格安スマホの通信速度は、大手キャリアとは異なります。そしてMVNO(格安スマホを提供する会社のこと)間でも異なり、時間帯によっても大きく異なります。では、格安スマホの通信速度とは、どのように、またどのくらい違ってくるのでしょうか?
通信速度はなぜ違ってくるのか?
まず、通信速度は概ね、
通信速度=通信回線の質・量 ÷ ユーザー数
といった具合で決まります。
ここで、通信回線の質・量に関してですが、そもそもこの通信回線は、docomo、au、SoftBankといった大手キャリアしか所有していません。構築するには莫大な費用と時間が必要なので、新しく作れない状況にあります。
これは、今まで携帯電話市場が数社によって独占されていたことの最大の理由でもあります。
そこで、格安スマホはどうなっているかというと、MVNOは全て、大手キャリアの回線の一部分を借りて運用しています。
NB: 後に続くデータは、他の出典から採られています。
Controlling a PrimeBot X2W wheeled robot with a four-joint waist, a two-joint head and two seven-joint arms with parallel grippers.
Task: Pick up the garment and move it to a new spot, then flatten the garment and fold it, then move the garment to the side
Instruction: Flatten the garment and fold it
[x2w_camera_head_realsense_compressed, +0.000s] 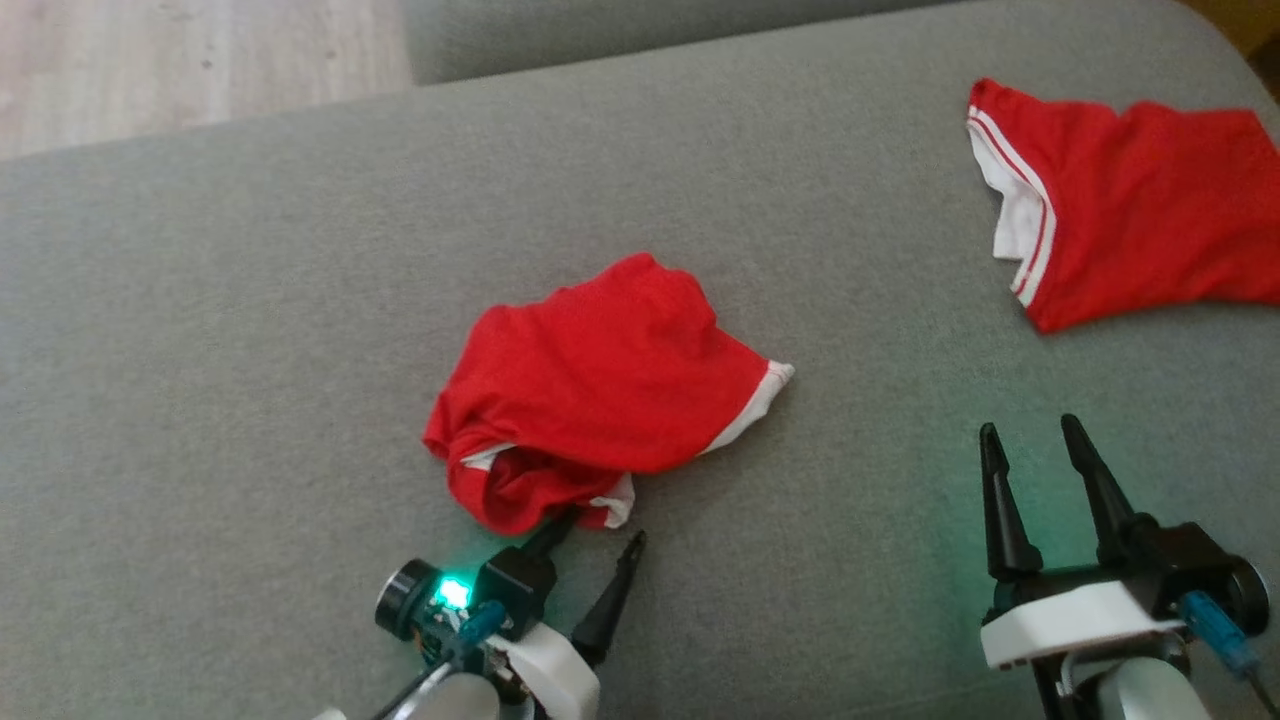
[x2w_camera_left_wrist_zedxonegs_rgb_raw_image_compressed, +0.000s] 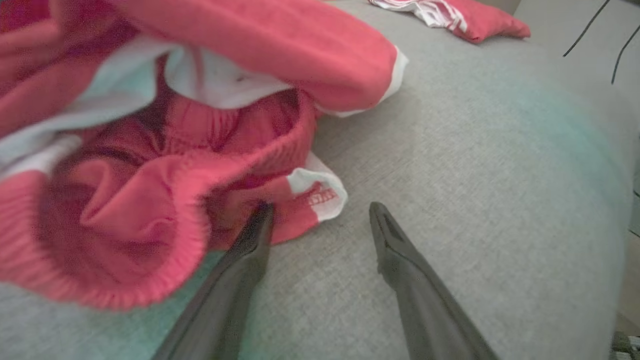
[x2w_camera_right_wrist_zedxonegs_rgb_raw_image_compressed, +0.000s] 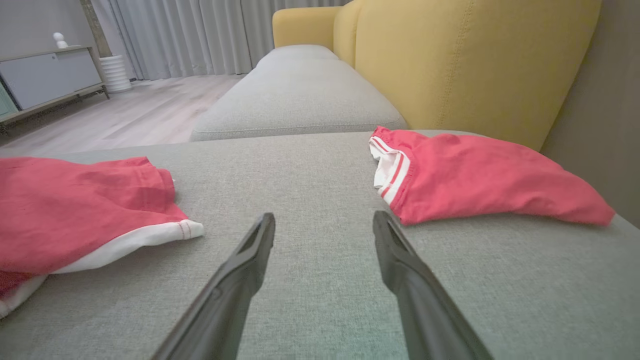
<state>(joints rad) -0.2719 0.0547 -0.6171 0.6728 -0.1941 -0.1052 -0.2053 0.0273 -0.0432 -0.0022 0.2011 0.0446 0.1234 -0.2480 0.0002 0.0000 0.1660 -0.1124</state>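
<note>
One crumpled red fabric garment with white trim (x2w_camera_head_realsense_compressed: 600, 390) lay near the middle of the grey woven sofa cushion (x2w_camera_head_realsense_compressed: 250, 300) in the head view, well apart from a second red garment with white striped edging (x2w_camera_head_realsense_compressed: 1130, 220) at the far right. The left hand (x2w_camera_head_realsense_compressed: 603, 532) sat at the heap's near edge, spread, one finger reaching under the red cloth and the other over bare cushion. The right hand (x2w_camera_head_realsense_compressed: 1030, 425) hovered spread over open cushion between the two garments, holding nothing.

From the left wrist view, the left-side finger touched the bunched waistband hem beside a white corner patch, while its partner stood clear of the fabric. Nothing was pinched yet. I judged this as the first step, the pick-up, with the grasp not yet made. The next move called for sliding a little deeper so both fingers straddled a fold, then pressing together before lifting.

From the right wrist view, that hand's fingers pointed level along the cushion toward the yellow upholstered sofa back (x2w_camera_right_wrist_zedxonegs_rgb_raw_image_compressed: 450, 60), wide apart, with the crumpled garment at their left and the other at their right.
</note>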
回線自体は同じものを使いながら、その他のコストカットなどによって低価格や独自サービスを展開する、という仕組みになっています。
ですので、MVNOはどうしても、回線量では大手キャリアに劣ります(質は全く同じ)。MVNOはユーザー数自体も大手より少ないので、回線量の差=通信速度の差ではありませんが、どうしても本家のキャリアの方が、通信速度ではメリットがあります。これが、大手キャリアと格安スマホで通信速度の違ってくる理由です。
MVNO間での通信速度の違い
MVNO間での場合、通信速度の式自体は同じなので、どれだけ多くの回線を借りているか、またどれだけの利用ユーザーがいるのか、の2点で決まります。
そのため、MVNO各社は、より高速な通信速度を確保するため、ユーザー数などに応じて柔軟に確保する回線量を調整しなければなりません。
そして、ここが、どのMVNOにするかを決める大きな要因になります。
というのも、回線を借りるには当然大きな金額が必要なわけで、会社としてはなるべく抑えたいというのが本当のところ。そこで、ユーザーを優先して惜しみなく回線に投資するか、利益を優先してなるべく少ない回線を確保するか、といった明暗が会社によって分かれます。
もちろん企業規模や財務状況によっても確保出来る回線量は変わってきますが、より多くの回線量を確保し、通信速度の向上に努めているMVNOの方が信頼でき、速度も安定することになります。
そのため、各MVNOの長期間の通信速度を比較することで、いかに安定したスピードで利用でき、信頼できる会社か判断することができます。
時間帯による通信速度の差
ここで、式に出てくる「ユーザー数」とは、契約者数ではなく、あくまでその時間帯に回線を利用しているユーザーの数を指します。そのため、時間帯によって通信速度は大きく変わってきます。(例えば、深夜は高速、日中は低速など)
そのため、ある会社の通信速度を比べる時は、時間帯ごとの通信速度を比較する必要があります。実際に、「8時台はこっちの会社の方が速いが、20時台はそっちの方が速い」といったことは多くあります。
優良企業は、利用ユーザーの多い時間帯に重点的に対策をしていることが多いので、時間帯ごとの通信速度をチェックすることで、選ぶべき会社が見えてきます。
※12時台に関しては、一時的に利用ユーザーが激増するため、すべてのMVNOにおいて、通信速度が著しく下がります。